Engineering blog · Quality Engineering

Testing 420 bots: a love letter to pipeline engineers.

PM Priya Mathur, Director of Quality Engineering · We are hiring in this team · March 8, 2026 · 6 min read

When we had 50 bots, we tested them by reviewing the test scripts and approving them individually. When we had 200 bots, we kept doing that and started to notice we were the bottleneck. When we crossed 400 bots, we stopped doing it entirely and rebuilt our testing around end-to-end behavior. The bank did not fall over. The opposite happened. This is what we learned.

Why script reviews stop working

For the first few years of our RPA program, every bot change went through a manual test script review. An engineer would write the bot. A QE would write the tests. A senior QE would review both. Everyone could point to the test script and say "yes, this is what we expect to happen". It worked. It also did not scale.

The moment we crossed a few hundred bots, the script review queue became a full-time job for two people, then three, and the actual information content of those reviews dropped off a cliff. Most reviews were checking box-ticking: does the script cover the happy path, does it cover three obvious unhappy paths, does it use our fixtures. It was catching typos and missing assertions. It was not catching production failures.

Production failures were almost always integration drift, environmental flakiness, or unexpected interactions between bots that were individually well tested. Things that cannot be caught by reviewing a single script because they do not live inside a single script.

What we do now

Our testing discipline now has three layers, and the middle one is where we spend the most attention.

Layer one is automated tests per bot. These are owned by the bot author, generated largely by our coding agent, and required for deploy. No human reviews the script. Pipeline enforces that the tests exist, pass, and achieve a coverage threshold. Humans do not gate on them.
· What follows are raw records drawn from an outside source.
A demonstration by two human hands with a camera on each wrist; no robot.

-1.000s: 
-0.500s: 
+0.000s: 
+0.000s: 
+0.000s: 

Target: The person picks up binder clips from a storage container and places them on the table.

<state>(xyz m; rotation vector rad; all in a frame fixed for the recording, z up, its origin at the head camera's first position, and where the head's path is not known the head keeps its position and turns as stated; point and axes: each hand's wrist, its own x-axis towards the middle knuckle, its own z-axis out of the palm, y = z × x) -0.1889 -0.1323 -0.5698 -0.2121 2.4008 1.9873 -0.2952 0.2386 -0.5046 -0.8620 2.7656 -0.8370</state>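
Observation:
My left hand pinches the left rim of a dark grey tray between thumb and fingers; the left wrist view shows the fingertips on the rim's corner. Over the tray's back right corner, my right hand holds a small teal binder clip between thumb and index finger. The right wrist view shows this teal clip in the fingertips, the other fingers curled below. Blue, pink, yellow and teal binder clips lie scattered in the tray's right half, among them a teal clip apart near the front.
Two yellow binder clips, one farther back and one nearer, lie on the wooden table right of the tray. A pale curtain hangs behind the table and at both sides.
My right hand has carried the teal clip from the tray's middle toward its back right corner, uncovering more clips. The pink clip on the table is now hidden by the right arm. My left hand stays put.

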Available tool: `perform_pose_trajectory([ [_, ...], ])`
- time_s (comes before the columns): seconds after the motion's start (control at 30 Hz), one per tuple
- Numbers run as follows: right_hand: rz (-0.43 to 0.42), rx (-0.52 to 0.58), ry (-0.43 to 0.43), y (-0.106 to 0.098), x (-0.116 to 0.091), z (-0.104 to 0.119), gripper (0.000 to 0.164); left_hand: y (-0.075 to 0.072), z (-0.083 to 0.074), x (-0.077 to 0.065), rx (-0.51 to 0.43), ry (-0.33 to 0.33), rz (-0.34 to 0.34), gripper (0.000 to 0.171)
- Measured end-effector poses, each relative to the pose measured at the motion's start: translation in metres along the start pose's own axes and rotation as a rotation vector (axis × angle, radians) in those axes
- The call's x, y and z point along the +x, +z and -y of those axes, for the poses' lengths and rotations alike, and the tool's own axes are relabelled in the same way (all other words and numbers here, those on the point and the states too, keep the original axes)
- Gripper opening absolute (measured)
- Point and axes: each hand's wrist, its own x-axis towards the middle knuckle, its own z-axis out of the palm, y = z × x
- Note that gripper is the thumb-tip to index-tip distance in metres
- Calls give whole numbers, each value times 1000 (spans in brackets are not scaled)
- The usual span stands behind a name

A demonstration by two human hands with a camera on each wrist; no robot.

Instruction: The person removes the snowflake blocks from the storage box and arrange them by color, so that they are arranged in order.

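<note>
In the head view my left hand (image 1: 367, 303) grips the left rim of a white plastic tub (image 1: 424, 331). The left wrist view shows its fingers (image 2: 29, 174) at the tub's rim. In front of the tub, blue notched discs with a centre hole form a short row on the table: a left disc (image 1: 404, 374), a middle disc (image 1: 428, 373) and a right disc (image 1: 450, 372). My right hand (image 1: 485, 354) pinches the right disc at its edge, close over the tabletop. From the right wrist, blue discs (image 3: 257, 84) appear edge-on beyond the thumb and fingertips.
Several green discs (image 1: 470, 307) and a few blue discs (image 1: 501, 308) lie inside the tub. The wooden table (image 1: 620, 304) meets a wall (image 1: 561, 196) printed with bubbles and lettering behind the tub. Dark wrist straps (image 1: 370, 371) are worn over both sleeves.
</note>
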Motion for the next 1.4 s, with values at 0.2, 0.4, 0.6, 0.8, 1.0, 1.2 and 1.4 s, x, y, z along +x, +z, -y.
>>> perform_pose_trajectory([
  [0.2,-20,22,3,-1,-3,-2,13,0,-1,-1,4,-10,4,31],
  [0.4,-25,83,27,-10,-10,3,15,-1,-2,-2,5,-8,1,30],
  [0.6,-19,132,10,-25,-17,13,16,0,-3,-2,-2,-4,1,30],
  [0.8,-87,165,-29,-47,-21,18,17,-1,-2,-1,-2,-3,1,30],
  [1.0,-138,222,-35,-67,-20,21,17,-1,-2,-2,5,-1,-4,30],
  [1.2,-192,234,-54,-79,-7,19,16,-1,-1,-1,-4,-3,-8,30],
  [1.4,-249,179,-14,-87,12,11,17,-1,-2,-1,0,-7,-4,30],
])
DevCon 2026 Amol Marathe's demo · this is the section demoed live

UiPath Test Suite UiPath Test Manager UiPath Agentic Desktop UiPath Orchestrator

Layer two is end-to-end behavioral tests. This is the layer that matters. These tests simulate a realistic workflow end-to-end, across multiple bots and sometimes multiple orchestration processes. They run in a near-production environment. They run nightly as scheduled test sets in our test manager, with critical processes like the loan origination and dispute resolution flows executing on a fixed 24-hour cadence. When a behavioral test fails, we know something is wrong at the bank-level, not the bot-level.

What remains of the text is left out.